For the beef with miso, heat the sake and mirin together in a small saucepan for 3-4 minutes, or until the alcohol has evaporated. Add the ginger and garlic and cook for 2-3 minutes, or until tender. Add the pepper and miso paste and stir until blended. Remove from the heat.
Brush the steaks lightly with the mixture. If possible, marinade, covered, in the fridge for 2-3 hours, but bring back to room temperature before cooking.
For the pickled Japanese mushroom salad, heat the oil in a frying pan and fry the shiitake mushrooms until coloured. Add the remaining mushrooms and fry for 2-3 minutes.
Deglaze the pan by pouring in 100ml/3½fl oz mirin, then bubble until reduced by half. Pour in the vinegar and soy sauce, then stir, remove from the heat and set aside.
Preheat a griddle pan to hot. Cook the onion rings for 5-7 minutes, turning halfway, until caramelised on both sides. Transfer to a heatproof lidded container and set aside.
Bring the remaining 250ml/9fl oz mirin to the boil, then pour it over the onions. Seal the container and leave to cool.
For the beef with miso, preheat a heavy-based griddle pan over a medium heat.

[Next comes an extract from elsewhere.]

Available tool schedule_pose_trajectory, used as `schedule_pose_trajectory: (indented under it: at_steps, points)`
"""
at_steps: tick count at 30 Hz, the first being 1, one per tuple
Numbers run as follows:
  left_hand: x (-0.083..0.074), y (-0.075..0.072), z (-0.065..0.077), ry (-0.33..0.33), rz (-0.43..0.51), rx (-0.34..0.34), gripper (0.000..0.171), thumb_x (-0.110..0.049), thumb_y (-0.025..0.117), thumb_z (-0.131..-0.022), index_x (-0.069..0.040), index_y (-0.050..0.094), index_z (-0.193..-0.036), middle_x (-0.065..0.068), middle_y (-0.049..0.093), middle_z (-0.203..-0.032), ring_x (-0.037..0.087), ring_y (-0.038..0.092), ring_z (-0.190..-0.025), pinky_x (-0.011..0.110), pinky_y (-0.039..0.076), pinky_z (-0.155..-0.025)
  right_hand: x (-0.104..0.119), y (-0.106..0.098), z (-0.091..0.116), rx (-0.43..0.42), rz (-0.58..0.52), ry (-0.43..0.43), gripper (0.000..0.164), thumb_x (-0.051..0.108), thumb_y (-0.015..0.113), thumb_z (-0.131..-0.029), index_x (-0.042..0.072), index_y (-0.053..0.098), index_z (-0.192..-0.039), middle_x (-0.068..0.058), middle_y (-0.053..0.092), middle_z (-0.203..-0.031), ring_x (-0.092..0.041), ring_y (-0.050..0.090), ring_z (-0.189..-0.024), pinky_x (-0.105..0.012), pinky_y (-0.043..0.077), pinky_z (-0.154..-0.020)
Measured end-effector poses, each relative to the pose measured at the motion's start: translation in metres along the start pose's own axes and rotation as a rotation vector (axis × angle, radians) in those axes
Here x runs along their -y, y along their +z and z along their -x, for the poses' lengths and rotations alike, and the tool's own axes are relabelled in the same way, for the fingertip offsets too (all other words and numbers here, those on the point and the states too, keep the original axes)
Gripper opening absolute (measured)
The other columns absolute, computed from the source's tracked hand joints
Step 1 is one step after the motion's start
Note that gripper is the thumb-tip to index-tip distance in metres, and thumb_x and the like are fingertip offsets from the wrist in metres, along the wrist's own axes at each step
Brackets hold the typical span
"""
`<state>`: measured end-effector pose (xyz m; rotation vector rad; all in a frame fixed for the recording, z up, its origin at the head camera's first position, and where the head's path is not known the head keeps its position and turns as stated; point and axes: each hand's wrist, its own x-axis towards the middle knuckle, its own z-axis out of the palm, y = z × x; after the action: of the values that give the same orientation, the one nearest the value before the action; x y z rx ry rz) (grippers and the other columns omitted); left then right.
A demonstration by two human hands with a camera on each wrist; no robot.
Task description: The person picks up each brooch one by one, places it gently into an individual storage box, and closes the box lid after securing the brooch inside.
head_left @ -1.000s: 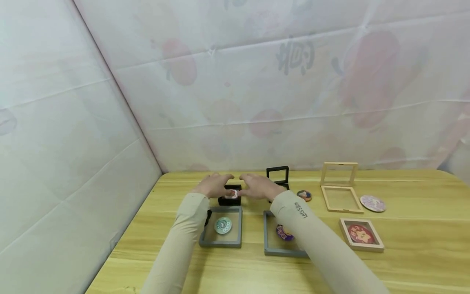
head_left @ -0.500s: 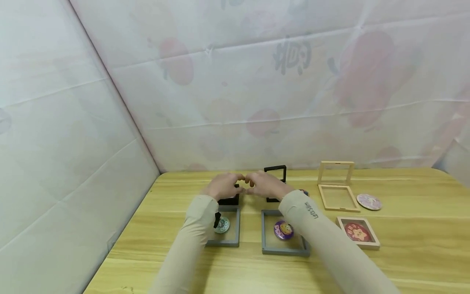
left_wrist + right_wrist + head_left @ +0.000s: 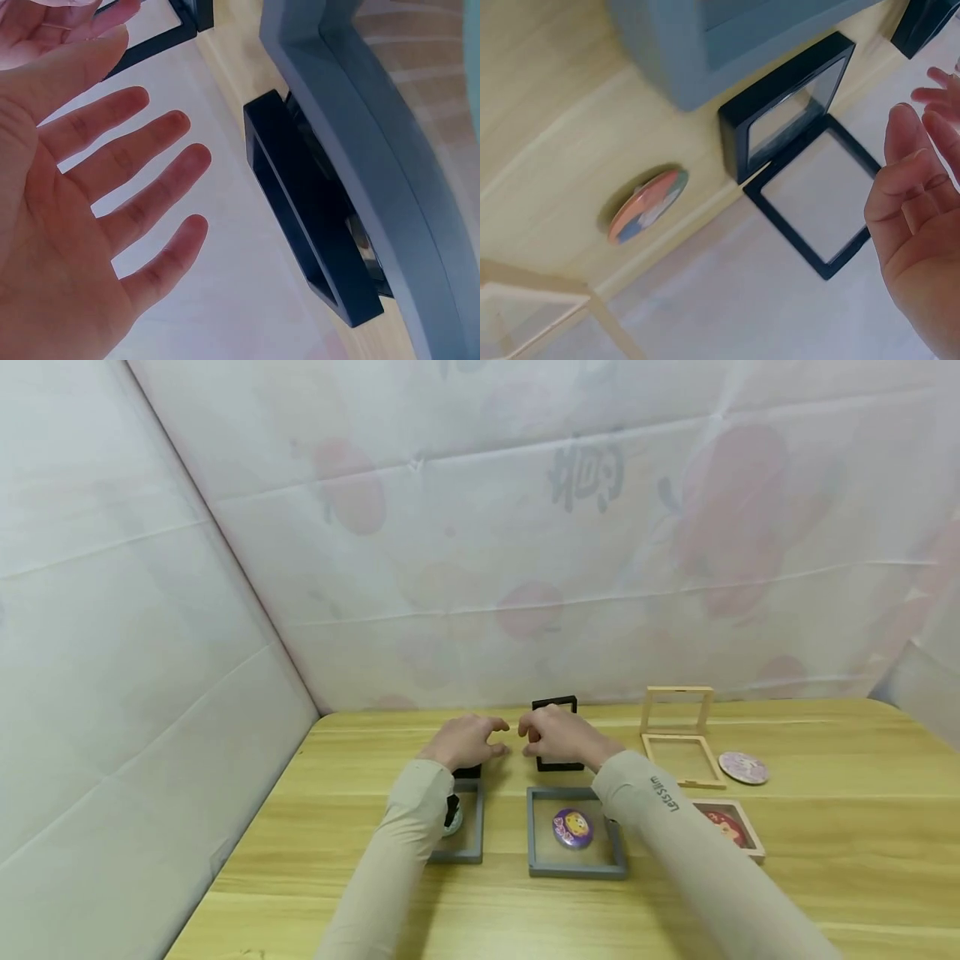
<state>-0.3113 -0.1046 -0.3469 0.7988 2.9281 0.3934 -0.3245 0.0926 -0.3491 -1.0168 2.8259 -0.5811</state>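
Note:
My left hand (image 3: 467,742) hovers over a small black frame (image 3: 468,772), its fingers spread in the left wrist view with nothing in them. That frame is mostly hidden from the head by the hand. To its right, my right hand (image 3: 561,735) overlaps a second black frame (image 3: 787,112), whose lid (image 3: 821,202) stands raised. Its fingers are loosely bent and hold nothing. The fingertips of both hands face each other across a narrow gap. A round badge (image 3: 649,206) in orange and blue lies beside the second black frame; my right wrist hides it from the head.
Nearer me lie two grey frames, one (image 3: 480,827) with a teal badge (image 3: 453,825), the other (image 3: 531,835) with a purple badge (image 3: 572,828). On the right are an open wooden frame (image 3: 647,764), a lilac badge (image 3: 743,767) and a wooden frame (image 3: 753,839) holding a red badge.
Both hands have shifted right, away from the left black frame and its badge, toward the raised-lid black frame. Their fingertips came close together midway and now stand slightly apart.

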Motion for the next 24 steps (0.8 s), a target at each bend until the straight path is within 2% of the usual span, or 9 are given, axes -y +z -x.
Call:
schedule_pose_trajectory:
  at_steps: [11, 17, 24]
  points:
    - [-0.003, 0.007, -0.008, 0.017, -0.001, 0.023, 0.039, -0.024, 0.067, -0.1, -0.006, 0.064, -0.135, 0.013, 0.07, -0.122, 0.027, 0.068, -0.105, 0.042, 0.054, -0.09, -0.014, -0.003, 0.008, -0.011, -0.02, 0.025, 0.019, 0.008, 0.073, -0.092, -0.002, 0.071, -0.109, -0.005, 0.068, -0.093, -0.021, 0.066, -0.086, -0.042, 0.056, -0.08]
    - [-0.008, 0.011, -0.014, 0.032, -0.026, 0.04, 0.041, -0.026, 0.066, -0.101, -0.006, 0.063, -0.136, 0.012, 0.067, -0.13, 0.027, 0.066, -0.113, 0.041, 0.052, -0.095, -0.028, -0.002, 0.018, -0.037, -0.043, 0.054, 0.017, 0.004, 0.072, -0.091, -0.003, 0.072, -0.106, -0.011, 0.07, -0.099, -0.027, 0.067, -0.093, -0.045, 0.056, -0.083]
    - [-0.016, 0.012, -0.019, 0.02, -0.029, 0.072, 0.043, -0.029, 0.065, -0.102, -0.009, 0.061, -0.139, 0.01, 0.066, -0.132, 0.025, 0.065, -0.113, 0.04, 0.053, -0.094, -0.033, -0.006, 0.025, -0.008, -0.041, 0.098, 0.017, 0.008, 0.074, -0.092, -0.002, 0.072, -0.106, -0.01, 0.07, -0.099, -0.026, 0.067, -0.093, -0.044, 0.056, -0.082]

Cook the steaks until a crust has formed. Continue cooking and turning, brushing the steaks with more black-pepper miso each time they are turned, until cooked to your taste. Be careful not to let them catch, or the miso will go bitter. Leave to cool for at least 20 minutes.
Slice the steaks and arrange on a platter. Serve with the mushrooms, onions and wasabi.